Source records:
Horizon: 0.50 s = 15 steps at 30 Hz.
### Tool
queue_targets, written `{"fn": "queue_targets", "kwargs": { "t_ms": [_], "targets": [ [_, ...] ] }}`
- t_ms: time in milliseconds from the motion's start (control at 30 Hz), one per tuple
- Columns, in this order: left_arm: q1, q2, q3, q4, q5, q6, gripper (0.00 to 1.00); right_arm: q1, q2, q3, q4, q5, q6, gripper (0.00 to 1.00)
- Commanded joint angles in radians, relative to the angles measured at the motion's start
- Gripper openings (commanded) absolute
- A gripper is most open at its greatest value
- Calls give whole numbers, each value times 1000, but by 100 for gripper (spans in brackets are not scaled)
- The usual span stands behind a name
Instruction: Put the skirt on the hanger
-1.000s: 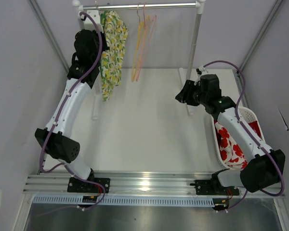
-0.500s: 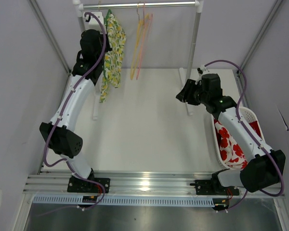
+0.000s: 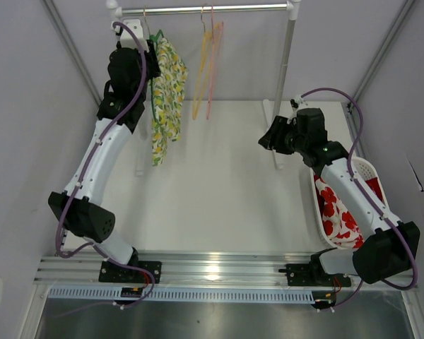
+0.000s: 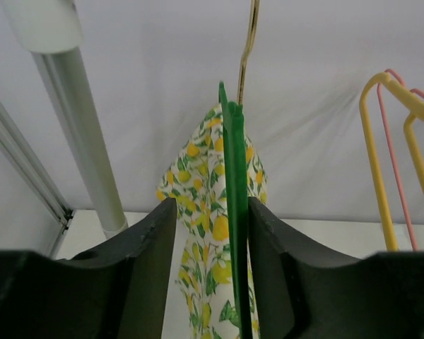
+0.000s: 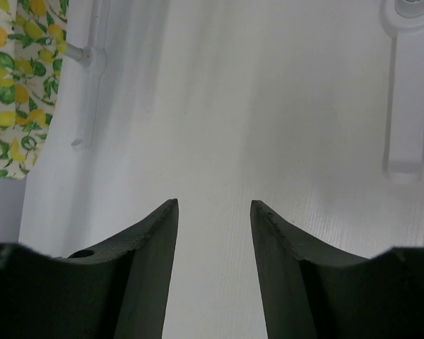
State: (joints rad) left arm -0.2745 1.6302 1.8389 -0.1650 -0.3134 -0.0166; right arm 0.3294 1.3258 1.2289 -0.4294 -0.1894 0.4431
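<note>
A white skirt (image 3: pixel 166 99) printed with yellow lemons and green leaves is seen draped on one green hanger (image 4: pixel 233 212), which is hooked over the rail (image 3: pixel 212 9). Two bare ones, a yellow hanger (image 4: pixel 372 155) and a pink hanger (image 4: pixel 394 162), are hung beside it. Skirt and green hanger are framed between the parted fingers of the left pincer (image 4: pixel 212 212), unclamped. The right pincer (image 5: pixel 213 208) is held parted and empty above the bench (image 5: pixel 219 106).

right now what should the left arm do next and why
Probably draw the left gripper straight back off the green hanger: its jaws stand open either side of it, and the lemon-print skirt hangs from it, hook seemingly over the rail. Go gently; the hanger sits off-centre between them.
</note>
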Motion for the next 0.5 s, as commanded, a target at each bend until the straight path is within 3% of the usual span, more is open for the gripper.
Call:
{"fn": "queue_targets", "kwargs": {
  "t_ms": [0, 233, 467],
  "targets": [
    [9, -81, -16, 50, 3, 3, 51, -7, -34, 7, 15, 2, -6, 52],
    [9, -208, -92, 27, 11, -9, 73, -23, -37, 11, -9, 22, -4, 53],
    [9, -366, -205, -13, 57, -46, 79, -50, -77, -11, -86, 85, -9, 59]
  ]
}}
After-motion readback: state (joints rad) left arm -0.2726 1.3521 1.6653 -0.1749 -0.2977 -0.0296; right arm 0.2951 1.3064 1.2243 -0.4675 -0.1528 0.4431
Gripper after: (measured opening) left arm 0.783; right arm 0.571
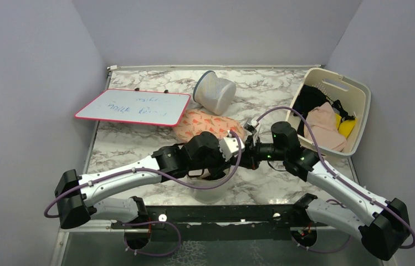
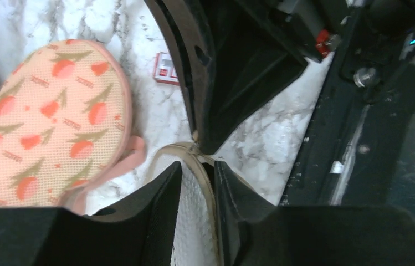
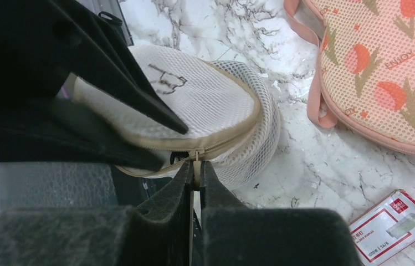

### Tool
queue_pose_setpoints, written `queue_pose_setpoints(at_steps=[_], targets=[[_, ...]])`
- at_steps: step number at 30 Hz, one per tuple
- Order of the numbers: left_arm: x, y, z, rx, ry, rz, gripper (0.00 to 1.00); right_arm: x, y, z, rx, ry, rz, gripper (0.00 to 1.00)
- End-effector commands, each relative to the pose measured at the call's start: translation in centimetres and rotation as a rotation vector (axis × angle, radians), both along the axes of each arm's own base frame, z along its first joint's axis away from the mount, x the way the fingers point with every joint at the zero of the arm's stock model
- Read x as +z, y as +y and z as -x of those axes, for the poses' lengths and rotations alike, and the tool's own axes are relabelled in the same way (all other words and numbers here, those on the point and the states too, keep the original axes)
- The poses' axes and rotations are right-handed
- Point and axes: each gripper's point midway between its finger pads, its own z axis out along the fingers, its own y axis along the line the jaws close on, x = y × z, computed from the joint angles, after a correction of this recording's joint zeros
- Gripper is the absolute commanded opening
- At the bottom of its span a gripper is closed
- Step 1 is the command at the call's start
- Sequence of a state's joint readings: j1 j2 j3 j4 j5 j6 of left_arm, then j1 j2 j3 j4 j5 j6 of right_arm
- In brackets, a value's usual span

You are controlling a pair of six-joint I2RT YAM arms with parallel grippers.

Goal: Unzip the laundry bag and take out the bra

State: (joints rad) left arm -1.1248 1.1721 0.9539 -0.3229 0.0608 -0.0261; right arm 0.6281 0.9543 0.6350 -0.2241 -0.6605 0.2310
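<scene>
While left gripper (image 2: 196,173) clamps the laundry bag (image 3: 205,105), right gripper (image 3: 195,170) tight on its zip pull (image 3: 196,157).

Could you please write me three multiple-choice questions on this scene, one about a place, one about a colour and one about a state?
1. Where does the basket stand?
A. at the left
B. at the right
C. front centre

2. What colour is the frame of the whiteboard?
A. red
B. blue
C. green

3. What is the right pincer doing?
A. hanging open
B. holding a cloth
C. pinching the zip pull of the laundry bag

Answers:
1 B, it shows at the right of the top view.
2 A, a red edge runs all round it.
3 C, the right wrist view shows it closed on the pull.
</scene>
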Motion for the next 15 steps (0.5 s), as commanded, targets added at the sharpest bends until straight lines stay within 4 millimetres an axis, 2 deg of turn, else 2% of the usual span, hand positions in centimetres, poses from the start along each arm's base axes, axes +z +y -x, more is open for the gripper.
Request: queue_pose_setpoints(at_steps=[1,2,5,11,15], targets=[[-0.1,0.2,-2.8,0.089,-0.109,-0.064,0.07,0.9,0.3,0.2,0.017,-0.008,-0.035,0.01],[0.0,0.3,-3.1,0.1,-0.12,-0.065,0.0,0.8,0.3,0.1,0.007,0.0,-0.034,0.01],[0.5,0.4,-2.8,0.084,-0.144,-0.028,0.0,0.3,0.2,0.0,-0.026,0.032,-0.034,0.01],[2.7,0.9,0.1,-0.039,-0.176,0.105,0.0,-0.2,0.4,-0.3,-0.078,0.084,-0.069,0.01],[4.3,2.1,0.7,-0.035,-0.212,0.182,0.0,-1.4,-0.5,-1.6,-0.154,0.11,-0.05,0.01]])
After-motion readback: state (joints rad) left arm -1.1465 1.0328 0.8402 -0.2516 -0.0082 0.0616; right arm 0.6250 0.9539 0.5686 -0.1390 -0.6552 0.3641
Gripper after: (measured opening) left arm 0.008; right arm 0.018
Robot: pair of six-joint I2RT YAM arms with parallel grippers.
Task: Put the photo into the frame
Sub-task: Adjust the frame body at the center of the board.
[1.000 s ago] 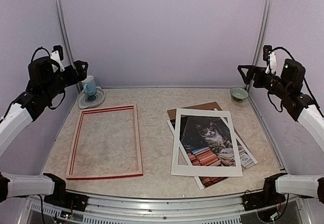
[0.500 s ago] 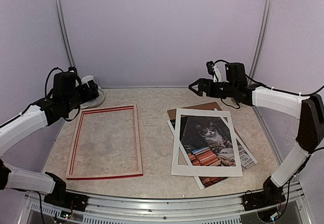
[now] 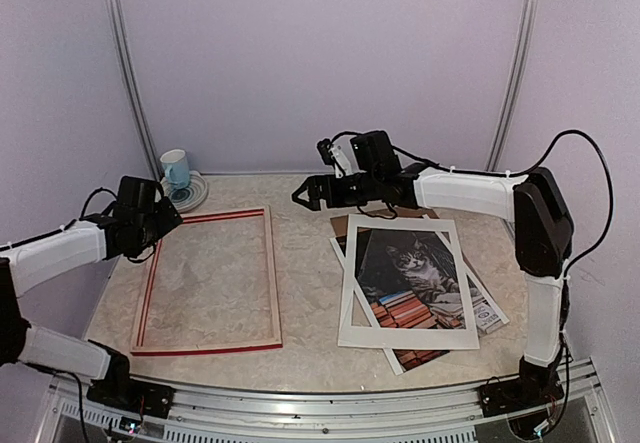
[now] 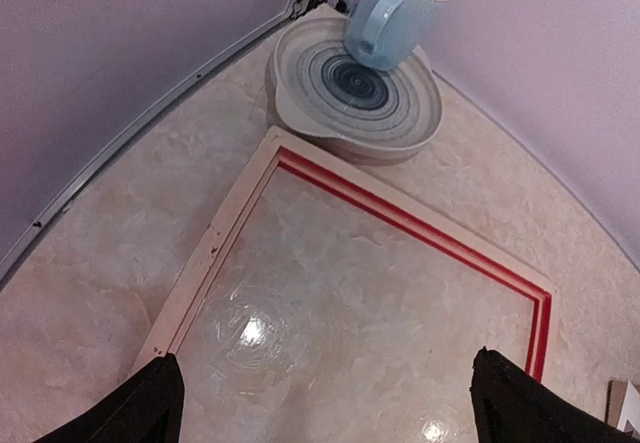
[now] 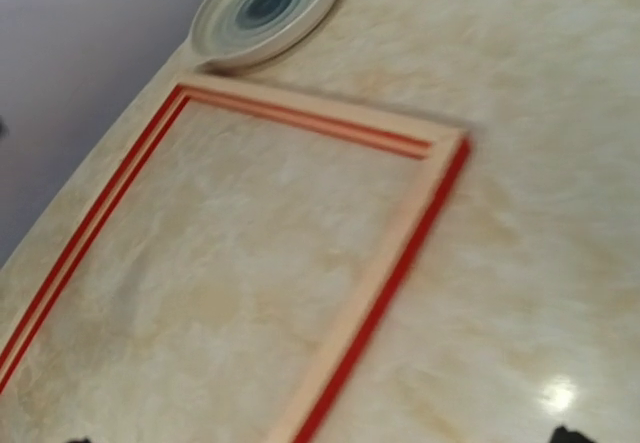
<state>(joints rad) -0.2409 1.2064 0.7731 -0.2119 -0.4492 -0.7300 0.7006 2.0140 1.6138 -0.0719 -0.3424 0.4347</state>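
Marble table [image 3: 310,303] held everything. My left gripper [image 3: 172,215] and right gripper [image 3: 303,195] were spread wide, empty. Risk: white mat [image 3: 350,308] lay over photo [image 3: 415,278]; careless pull could drag both, missing frame [image 3: 273,273].

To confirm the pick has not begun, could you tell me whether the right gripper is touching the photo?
Apart. The top view shows the right gripper hanging left of the photo's far corner, with table visible between them.
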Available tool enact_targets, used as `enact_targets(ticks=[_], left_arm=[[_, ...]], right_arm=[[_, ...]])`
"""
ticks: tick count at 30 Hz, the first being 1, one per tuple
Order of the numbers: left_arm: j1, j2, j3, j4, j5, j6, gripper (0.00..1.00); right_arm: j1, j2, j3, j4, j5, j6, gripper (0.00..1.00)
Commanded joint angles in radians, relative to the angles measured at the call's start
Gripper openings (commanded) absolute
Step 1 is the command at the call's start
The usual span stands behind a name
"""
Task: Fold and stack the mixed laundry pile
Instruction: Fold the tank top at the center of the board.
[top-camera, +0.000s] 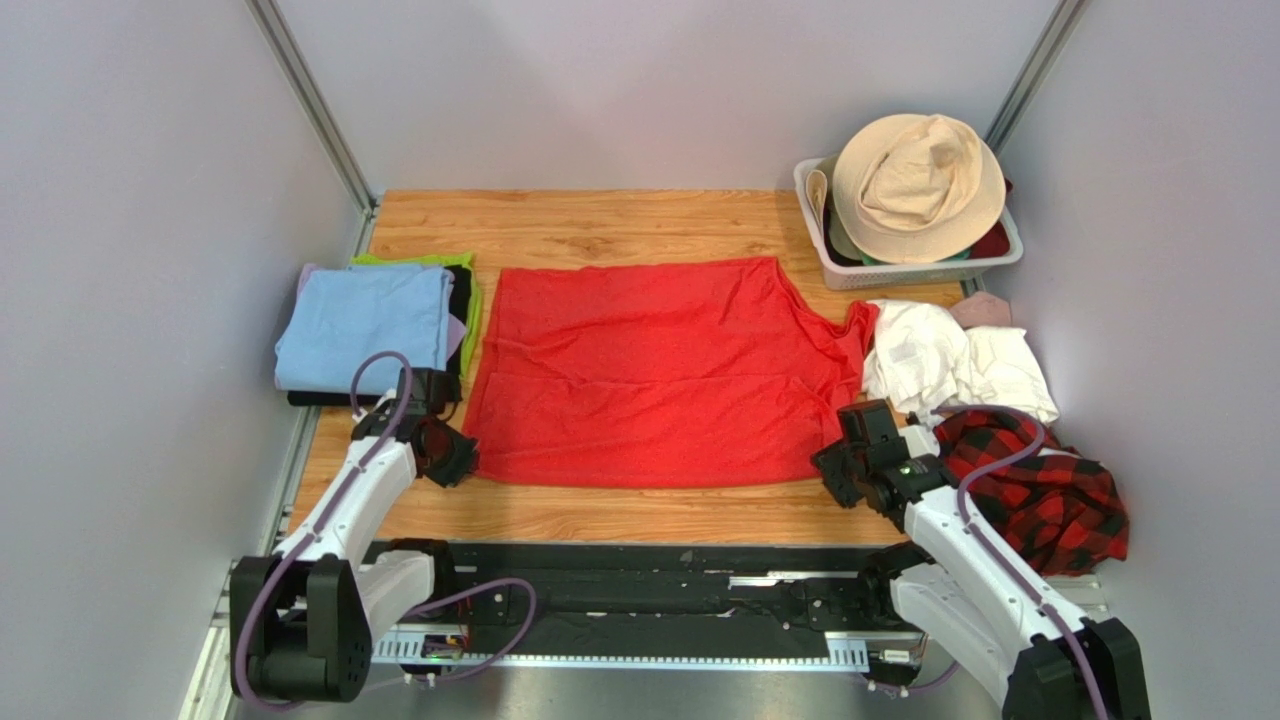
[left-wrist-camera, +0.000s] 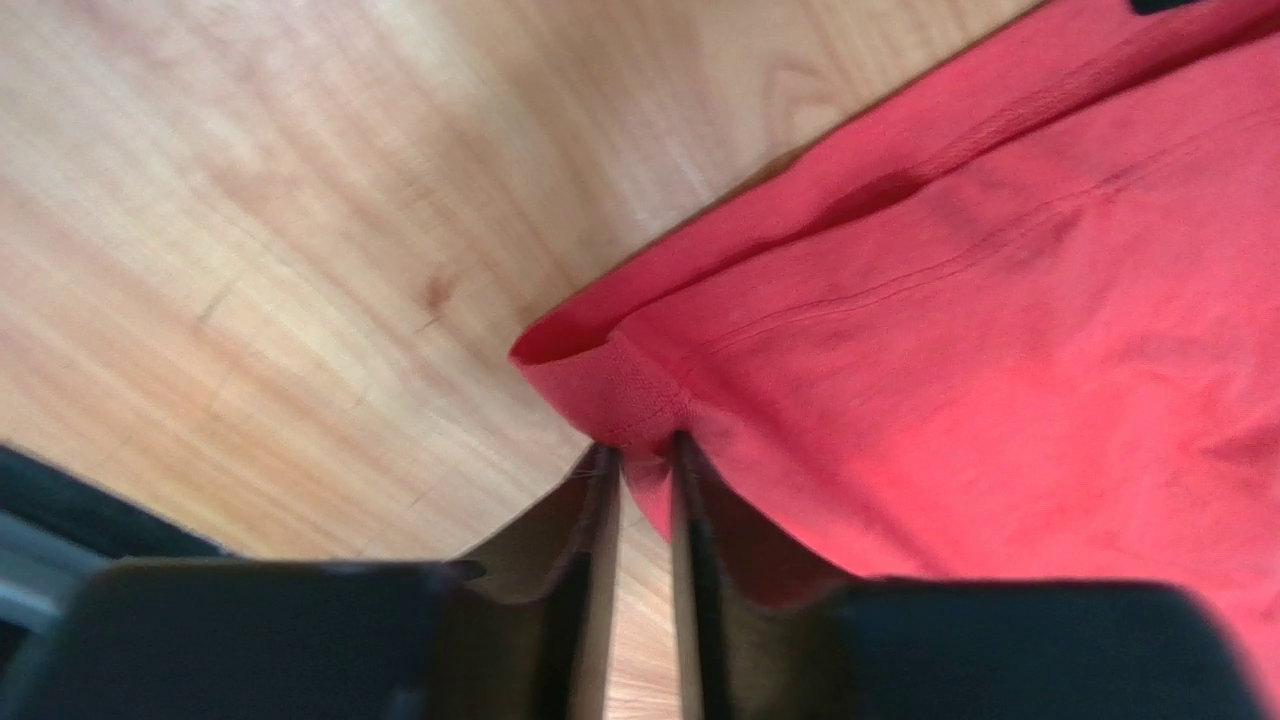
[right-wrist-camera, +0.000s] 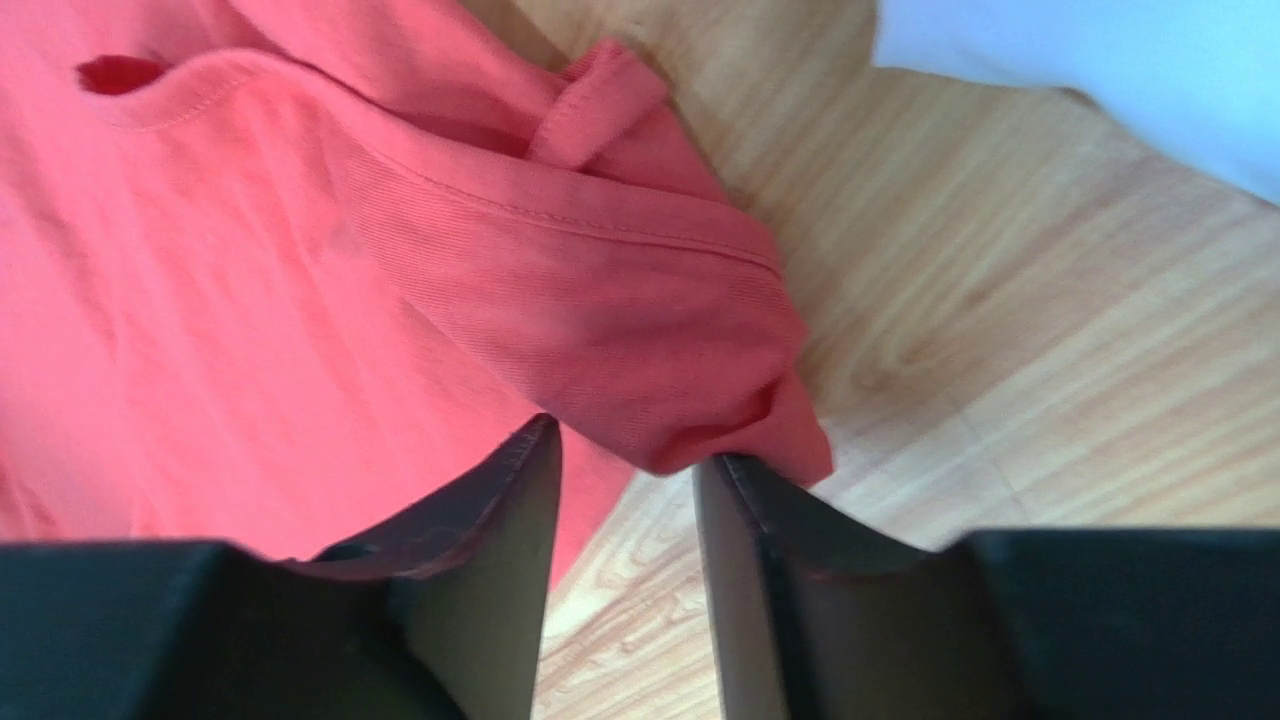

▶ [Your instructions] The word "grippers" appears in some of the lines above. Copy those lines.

▶ [Task answer]
You are controlling a pair of six-joint I2RT YAM arms with parallel grippers.
Robot: pair of six-joint I2RT YAM arms with parallel grippers.

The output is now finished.